I’s difficult for a city like New York, with a population of more than 8 million people, to go green. But Mayor Michael Bloomberg shows difficult doesn’t mean impossible – he proves persistent in his PlaNYC project to reduce 30% carbon-gas emissions in the next 20 years.
What he plans to do exactly is embellish the garbage dumps by providing them with solar panels on top, reduce the usage of heating oils in the city and boost private initiatives to become more energy efficient. These are only some of the goals the plan wants to achieve, but they’re the most important.

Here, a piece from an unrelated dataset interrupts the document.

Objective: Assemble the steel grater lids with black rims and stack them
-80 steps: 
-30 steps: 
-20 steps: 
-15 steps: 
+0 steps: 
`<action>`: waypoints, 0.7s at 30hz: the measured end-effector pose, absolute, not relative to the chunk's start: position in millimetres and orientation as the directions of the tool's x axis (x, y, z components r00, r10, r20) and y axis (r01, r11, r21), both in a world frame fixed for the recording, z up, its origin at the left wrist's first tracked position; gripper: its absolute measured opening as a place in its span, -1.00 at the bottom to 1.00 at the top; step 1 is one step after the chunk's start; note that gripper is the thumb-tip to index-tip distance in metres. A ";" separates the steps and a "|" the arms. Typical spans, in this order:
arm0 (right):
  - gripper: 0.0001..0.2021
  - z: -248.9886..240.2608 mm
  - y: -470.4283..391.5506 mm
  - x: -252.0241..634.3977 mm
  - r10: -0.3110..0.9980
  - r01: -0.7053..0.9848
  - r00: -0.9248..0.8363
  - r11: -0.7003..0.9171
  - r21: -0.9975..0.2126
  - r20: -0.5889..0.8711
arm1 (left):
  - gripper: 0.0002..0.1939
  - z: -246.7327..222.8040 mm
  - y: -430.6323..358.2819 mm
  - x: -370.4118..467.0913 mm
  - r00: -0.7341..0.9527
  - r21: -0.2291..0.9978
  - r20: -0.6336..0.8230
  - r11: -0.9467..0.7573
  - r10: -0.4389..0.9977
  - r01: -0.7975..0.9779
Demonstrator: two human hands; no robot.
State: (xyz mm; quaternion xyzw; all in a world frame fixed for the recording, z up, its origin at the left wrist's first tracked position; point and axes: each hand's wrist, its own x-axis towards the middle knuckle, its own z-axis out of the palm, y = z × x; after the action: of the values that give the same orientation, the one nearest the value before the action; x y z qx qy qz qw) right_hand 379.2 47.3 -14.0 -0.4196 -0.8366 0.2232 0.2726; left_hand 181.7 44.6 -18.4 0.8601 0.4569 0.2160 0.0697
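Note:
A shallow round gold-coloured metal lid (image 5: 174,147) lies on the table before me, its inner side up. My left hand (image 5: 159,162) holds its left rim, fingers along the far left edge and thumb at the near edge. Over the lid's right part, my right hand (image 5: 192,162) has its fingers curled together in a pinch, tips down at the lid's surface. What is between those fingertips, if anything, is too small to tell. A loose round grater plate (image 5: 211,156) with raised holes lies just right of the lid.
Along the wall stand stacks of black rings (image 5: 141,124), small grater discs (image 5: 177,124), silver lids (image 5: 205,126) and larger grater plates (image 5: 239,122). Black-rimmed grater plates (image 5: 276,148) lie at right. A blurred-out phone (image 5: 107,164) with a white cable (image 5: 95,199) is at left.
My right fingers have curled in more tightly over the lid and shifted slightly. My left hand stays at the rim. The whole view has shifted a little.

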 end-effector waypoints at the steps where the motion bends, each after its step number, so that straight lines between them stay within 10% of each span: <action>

Speaking of most important, the solar-panel point on the list is also the most challenging: Bloomberg wants to find a private operator to build the plant and pay a rent for the land. This way, New Yorkers would not fund the plant, but would benefit from it: if 250 acres see solar panels installed on them, then 50,000 homes will have power (50 GW). Don’t cry with joy, though: this would not be a constant thing, but only a supplement in the summertime, when demand is at its highest.
Another point the Mayor wants to check on his list is getting rid of heating oils. Apparently, this is something that needs to be done as soon as possible, because they are most polluting: “This #4 and #6 oil produces more soot pollution every year (!) than all cars and trucks in New York City combined, and is a major contributor to deadly respiratory diseases,” according to Bloomberg.
These are gloomy statistics, but the city couldn’t just wake up one day and cut on heating oil. Instead, what i’s going to do is drop them gradually while helping the buildings and neighborhoods switch to cleaner systems.
So far the plan looks pretty good, with progress being made every year: since 2005, New York has lost 13% of its greenhouse gas levels. So if it keeps up like this, difficult will not mean impossible.